Work task –
Which of the lines below contain the string "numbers"? Pull each one out of the data.

Information shown –

——

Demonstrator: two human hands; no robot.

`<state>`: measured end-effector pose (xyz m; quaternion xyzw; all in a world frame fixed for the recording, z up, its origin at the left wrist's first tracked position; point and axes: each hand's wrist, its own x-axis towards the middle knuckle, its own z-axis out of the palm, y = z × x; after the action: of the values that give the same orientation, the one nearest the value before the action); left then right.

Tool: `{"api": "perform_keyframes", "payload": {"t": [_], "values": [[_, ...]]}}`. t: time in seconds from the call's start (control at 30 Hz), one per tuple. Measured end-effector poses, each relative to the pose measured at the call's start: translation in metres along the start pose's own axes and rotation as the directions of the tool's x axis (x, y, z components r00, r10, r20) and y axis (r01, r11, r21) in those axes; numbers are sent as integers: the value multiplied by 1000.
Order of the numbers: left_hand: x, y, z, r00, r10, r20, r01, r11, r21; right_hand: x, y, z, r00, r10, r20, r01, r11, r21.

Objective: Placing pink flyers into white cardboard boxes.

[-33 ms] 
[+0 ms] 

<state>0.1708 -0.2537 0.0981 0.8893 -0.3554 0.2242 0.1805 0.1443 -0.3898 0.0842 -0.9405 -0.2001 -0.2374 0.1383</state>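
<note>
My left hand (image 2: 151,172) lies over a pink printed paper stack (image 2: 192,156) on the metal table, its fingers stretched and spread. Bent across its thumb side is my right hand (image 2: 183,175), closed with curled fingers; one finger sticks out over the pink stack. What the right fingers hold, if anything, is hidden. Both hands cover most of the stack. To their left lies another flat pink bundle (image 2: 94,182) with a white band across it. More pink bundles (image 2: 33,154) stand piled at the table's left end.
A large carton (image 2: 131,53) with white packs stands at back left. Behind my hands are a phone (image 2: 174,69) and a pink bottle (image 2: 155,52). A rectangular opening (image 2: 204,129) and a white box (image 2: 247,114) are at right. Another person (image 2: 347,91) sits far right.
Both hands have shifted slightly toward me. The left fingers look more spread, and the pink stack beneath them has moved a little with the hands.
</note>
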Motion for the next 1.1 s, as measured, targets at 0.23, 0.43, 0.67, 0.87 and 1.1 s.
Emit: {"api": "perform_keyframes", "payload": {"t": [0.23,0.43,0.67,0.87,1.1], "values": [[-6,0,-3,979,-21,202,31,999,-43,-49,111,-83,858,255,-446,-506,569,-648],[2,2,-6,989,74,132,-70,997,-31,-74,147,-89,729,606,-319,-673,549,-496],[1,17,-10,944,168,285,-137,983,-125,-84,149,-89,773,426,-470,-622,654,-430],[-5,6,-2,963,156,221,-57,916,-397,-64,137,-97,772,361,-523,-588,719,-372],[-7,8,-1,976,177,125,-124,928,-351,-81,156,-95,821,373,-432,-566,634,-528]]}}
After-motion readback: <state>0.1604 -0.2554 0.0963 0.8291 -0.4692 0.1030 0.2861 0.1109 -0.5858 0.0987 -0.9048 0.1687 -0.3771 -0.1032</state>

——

Your solution –
Tool: `{"api": "perform_keyframes", "payload": {"t": [_], "values": [[_, ...]]}}`. t: time in seconds from the call's start (control at 30 Hz), one per tuple. Measured end-effector poses, each relative to the pose measured at the call's start: translation in metres along the start pose's own axes and rotation as the directions of the tool's x axis (x, y, z components r00, r10, r20) and y axis (r01, r11, r21) in those axes; numbers are sent as integers: the value multiplied by 1000.
Order of the numbers: left_hand: x, y, z, r00, r10, r20, r01, r11, r21; right_hand: x, y, z, r00, r10, r20, r01, r11, r21.

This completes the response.